WORK TASK>
Send back all of the records, each one exactly as written.

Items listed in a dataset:
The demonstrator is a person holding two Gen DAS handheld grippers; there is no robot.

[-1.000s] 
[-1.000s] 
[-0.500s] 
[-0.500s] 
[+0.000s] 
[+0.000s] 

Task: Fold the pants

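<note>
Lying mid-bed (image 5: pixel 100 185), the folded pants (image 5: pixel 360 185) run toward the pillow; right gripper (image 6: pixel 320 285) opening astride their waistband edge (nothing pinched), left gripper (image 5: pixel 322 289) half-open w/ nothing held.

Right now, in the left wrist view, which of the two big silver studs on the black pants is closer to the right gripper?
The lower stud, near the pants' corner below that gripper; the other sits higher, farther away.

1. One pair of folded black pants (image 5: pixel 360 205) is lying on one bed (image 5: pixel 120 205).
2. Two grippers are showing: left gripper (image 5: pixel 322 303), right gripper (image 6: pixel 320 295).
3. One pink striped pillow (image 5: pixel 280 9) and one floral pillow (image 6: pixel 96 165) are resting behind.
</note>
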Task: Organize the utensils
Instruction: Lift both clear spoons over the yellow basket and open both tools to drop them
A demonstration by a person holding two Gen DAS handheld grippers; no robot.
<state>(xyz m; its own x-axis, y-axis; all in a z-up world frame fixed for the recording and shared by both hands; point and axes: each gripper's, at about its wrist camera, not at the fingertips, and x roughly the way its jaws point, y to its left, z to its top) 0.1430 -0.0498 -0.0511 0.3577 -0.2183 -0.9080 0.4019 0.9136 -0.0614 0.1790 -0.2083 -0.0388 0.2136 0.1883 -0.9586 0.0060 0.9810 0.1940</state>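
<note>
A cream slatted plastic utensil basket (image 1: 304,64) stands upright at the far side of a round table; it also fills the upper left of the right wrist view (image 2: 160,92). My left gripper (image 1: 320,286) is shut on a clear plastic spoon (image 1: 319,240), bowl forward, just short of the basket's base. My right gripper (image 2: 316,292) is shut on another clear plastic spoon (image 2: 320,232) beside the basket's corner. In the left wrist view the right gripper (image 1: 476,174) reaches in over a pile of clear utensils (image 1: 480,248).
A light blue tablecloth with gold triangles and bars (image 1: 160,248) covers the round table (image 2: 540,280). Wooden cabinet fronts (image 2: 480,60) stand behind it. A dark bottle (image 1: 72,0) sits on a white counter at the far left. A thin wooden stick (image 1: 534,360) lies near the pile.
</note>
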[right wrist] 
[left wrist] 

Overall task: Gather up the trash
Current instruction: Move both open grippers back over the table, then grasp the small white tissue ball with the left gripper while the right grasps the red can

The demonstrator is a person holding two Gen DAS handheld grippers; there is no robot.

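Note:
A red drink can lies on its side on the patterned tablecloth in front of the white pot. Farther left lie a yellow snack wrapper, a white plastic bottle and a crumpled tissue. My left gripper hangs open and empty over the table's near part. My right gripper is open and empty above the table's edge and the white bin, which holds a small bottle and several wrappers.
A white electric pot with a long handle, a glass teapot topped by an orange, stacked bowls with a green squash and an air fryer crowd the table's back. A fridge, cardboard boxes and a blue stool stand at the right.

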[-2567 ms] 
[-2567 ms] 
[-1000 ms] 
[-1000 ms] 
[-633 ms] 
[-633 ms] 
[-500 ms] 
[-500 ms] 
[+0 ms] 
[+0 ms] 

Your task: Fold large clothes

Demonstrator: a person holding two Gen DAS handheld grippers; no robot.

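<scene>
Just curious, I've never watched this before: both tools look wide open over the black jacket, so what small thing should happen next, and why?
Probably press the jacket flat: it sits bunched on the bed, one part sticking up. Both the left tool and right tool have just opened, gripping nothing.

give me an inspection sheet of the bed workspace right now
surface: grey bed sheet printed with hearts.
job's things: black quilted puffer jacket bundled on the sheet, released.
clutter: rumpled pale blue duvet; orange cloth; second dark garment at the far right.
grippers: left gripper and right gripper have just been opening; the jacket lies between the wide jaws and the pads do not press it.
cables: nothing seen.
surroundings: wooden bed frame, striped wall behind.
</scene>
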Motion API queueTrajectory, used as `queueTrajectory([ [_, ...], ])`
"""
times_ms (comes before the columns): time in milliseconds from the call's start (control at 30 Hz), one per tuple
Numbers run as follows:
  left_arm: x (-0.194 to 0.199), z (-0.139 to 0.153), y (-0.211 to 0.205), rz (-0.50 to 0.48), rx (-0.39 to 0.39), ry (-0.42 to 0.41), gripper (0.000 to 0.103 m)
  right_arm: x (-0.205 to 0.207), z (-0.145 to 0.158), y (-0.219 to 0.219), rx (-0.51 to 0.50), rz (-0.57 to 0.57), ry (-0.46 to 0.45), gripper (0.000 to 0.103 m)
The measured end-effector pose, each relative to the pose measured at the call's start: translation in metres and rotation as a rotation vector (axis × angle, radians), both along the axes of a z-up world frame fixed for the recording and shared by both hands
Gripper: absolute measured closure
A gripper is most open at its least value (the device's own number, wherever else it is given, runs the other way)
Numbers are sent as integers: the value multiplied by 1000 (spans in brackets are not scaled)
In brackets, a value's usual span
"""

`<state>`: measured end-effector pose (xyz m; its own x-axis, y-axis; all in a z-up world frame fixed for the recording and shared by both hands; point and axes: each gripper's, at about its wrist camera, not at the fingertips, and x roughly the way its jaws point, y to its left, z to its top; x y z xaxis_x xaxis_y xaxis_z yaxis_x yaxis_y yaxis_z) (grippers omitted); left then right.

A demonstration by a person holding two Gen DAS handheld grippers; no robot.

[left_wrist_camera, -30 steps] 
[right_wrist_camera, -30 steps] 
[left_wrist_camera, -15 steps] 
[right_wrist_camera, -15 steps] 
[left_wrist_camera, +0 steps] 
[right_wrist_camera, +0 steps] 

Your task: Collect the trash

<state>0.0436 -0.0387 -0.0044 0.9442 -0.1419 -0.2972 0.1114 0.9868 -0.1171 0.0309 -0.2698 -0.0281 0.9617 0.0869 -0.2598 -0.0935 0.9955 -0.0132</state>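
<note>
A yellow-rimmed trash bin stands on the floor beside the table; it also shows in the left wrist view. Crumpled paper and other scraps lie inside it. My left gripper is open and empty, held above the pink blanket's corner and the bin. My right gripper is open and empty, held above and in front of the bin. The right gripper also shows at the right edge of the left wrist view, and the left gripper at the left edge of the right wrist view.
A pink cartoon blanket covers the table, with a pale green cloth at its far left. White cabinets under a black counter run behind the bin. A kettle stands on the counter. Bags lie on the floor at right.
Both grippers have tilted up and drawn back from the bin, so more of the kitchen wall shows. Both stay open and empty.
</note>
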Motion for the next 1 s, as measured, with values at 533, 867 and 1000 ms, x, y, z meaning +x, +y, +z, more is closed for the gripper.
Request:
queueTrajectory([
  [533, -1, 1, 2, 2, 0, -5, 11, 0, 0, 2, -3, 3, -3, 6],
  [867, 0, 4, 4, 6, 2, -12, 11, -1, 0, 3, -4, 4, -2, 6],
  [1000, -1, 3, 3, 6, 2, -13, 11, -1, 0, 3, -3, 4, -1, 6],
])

TASK SOLUTION>
The demonstrator is a person holding two Gen DAS handheld grippers; there is no robot.

[-1.000s] 
[-1.000s] 
[-0.500s] 
[-0.500s] 
[+0.000s] 
[+0.000s] 

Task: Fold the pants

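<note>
Lying mid-bed (image 5: pixel 100 185), the folded pants (image 5: pixel 360 185) run toward the pillow; right gripper (image 6: pixel 320 285) opening astride their waistband edge (nothing pinched), left gripper (image 5: pixel 322 289) half-open w/ nothing held.

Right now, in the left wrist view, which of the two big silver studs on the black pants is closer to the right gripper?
The lower stud, near the pants' corner below that gripper; the other sits higher, farther away.

1. One pair of folded black pants (image 5: pixel 360 205) is lying on one bed (image 5: pixel 120 205).
2. Two grippers are showing: left gripper (image 5: pixel 322 303), right gripper (image 6: pixel 320 295).
3. One pink striped pillow (image 5: pixel 280 9) and one floral pillow (image 6: pixel 96 165) are resting behind.
</note>
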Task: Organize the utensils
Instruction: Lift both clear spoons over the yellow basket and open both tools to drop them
A demonstration by a person holding two Gen DAS handheld grippers; no robot.
<state>(xyz m; its own x-axis, y-axis; all in a z-up world frame fixed for the recording and shared by both hands; point and axes: each gripper's, at about its wrist camera, not at the fingertips, and x roughly the way its jaws point, y to its left, z to its top) 0.1430 -0.0498 -0.0511 0.3577 -0.2183 -0.9080 0.4019 0.9136 -0.0614 0.1790 -0.2083 -0.0388 0.2136 0.1883 -0.9586 0.0060 0.9810 0.1940</state>
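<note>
A cream slatted plastic utensil basket (image 1: 304,64) stands upright at the far side of a round table; it also fills the upper left of the right wrist view (image 2: 160,92). My left gripper (image 1: 320,286) is shut on a clear plastic spoon (image 1: 319,240), bowl forward, just short of the basket's base. My right gripper (image 2: 316,292) is shut on another clear plastic spoon (image 2: 320,232) beside the basket's corner. In the left wrist view the right gripper (image 1: 476,174) reaches in over a pile of clear utensils (image 1: 480,248).
A light blue tablecloth with gold triangles and bars (image 1: 160,248) covers the round table (image 2: 540,280). Wooden cabinet fronts (image 2: 480,60) stand behind it. A dark bottle (image 1: 72,0) sits on a white counter at the far left. A thin wooden stick (image 1: 534,360) lies near the pile.
</note>
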[right wrist] 
[left wrist] 

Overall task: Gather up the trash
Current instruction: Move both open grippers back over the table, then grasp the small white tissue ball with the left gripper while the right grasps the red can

The demonstrator is a person holding two Gen DAS handheld grippers; there is no robot.

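Note:
A red drink can lies on its side on the patterned tablecloth in front of the white pot. Farther left lie a yellow snack wrapper, a white plastic bottle and a crumpled tissue. My left gripper hangs open and empty over the table's near part. My right gripper is open and empty above the table's edge and the white bin, which holds a small bottle and several wrappers.
A white electric pot with a long handle, a glass teapot topped by an orange, stacked bowls with a green squash and an air fryer crowd the table's back. A fridge, cardboard boxes and a blue stool stand at the right.
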
[-2567 ms] 
[-2567 ms] 
[-1000 ms] 
[-1000 ms] 
[-633 ms] 
[-633 ms] 
[-500 ms] 
[-500 ms] 
[+0 ms] 
[+0 ms] 

Your task: Fold large clothes

Demonstrator: a person holding two Gen DAS handheld grippers; no robot.

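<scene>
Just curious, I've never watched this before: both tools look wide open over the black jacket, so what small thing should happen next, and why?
Probably press the jacket flat: it sits bunched on the bed, one part sticking up. Both the left tool and right tool have just opened, gripping nothing.

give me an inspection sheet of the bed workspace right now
surface: grey bed sheet printed with hearts.
job's things: black quilted puffer jacket bundled on the sheet, released.
clutter: rumpled pale blue duvet; orange cloth; second dark garment at the far right.
grippers: left gripper and right gripper have just been opening; the jacket lies between the wide jaws and the pads do not press it.
cables: nothing seen.
surroundings: wooden bed frame, striped wall behind.
</scene>
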Motion API queueTrajectory, used as `queueTrajectory([ [_, ...], ])`
"""
times_ms (comes before the columns): time in milliseconds from the call's start (control at 30 Hz), one per tuple
Numbers run as follows:
  left_arm: x (-0.194 to 0.199), z (-0.139 to 0.153), y (-0.211 to 0.205), rz (-0.50 to 0.48), rx (-0.39 to 0.39), ry (-0.42 to 0.41), gripper (0.000 to 0.103 m)
  right_arm: x (-0.205 to 0.207), z (-0.145 to 0.158), y (-0.219 to 0.219), rx (-0.51 to 0.50), rz (-0.57 to 0.57), ry (-0.46 to 0.45), gripper (0.000 to 0.103 m)
The measured end-effector pose, each relative to the pose measured at the call's start: translation in metres and rotation as a rotation vector (axis × angle, radians), both along the axes of a z-up world frame fixed for the recording and shared by both hands
Gripper: absolute measured closure
A gripper is most open at its least value (the device's own number, wherever else it is given, runs the other way)
Numbers are sent as integers: the value multiplied by 1000 (spans in brackets are not scaled)
In brackets, a value's usual span
"""

`<state>`: measured end-effector pose (xyz m; its own x-axis, y-axis; all in a z-up world frame fixed for the recording and shared by both hands; point and axes: each gripper's, at about its wrist camera, not at the fingertips, and x roughly the way its jaws point, y to its left, z to its top; x y z xaxis_x xaxis_y xaxis_z yaxis_x yaxis_y yaxis_z) (grippers omitted); left then right.

A demonstration by a person holding two Gen DAS handheld grippers; no robot.

[left_wrist_camera, -30 steps] 
[right_wrist_camera, -30 steps] 
[left_wrist_camera, -15 steps] 
[right_wrist_camera, -15 steps] 
[left_wrist_camera, +0 steps] 
[right_wrist_camera, +0 steps] 

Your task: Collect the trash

<state>0.0436 -0.0387 -0.0044 0.9442 -0.1419 -0.2972 0.1114 0.9868 -0.1171 0.0309 -0.2698 -0.0281 0.9617 0.0869 -0.2598 -0.0935 0.9955 -0.0132</state>
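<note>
A yellow-rimmed trash bin stands on the floor beside the table; it also shows in the left wrist view. Crumpled paper and other scraps lie inside it. My left gripper is open and empty, held above the pink blanket's corner and the bin. My right gripper is open and empty, held above and in front of the bin. The right gripper also shows at the right edge of the left wrist view, and the left gripper at the left edge of the right wrist view.
A pink cartoon blanket covers the table, with a pale green cloth at its far left. White cabinets under a black counter run behind the bin. A kettle stands on the counter. Bags lie on the floor at right.
Both grippers have tilted up and drawn back from the bin, so more of the kitchen wall shows. Both stay open and empty.
</note>
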Motion for the next 1 s, as measured, with values at 533, 867 and 1000 ms, x, y, z meaning +x, +y, +z, more is closed for the gripper.
Request:
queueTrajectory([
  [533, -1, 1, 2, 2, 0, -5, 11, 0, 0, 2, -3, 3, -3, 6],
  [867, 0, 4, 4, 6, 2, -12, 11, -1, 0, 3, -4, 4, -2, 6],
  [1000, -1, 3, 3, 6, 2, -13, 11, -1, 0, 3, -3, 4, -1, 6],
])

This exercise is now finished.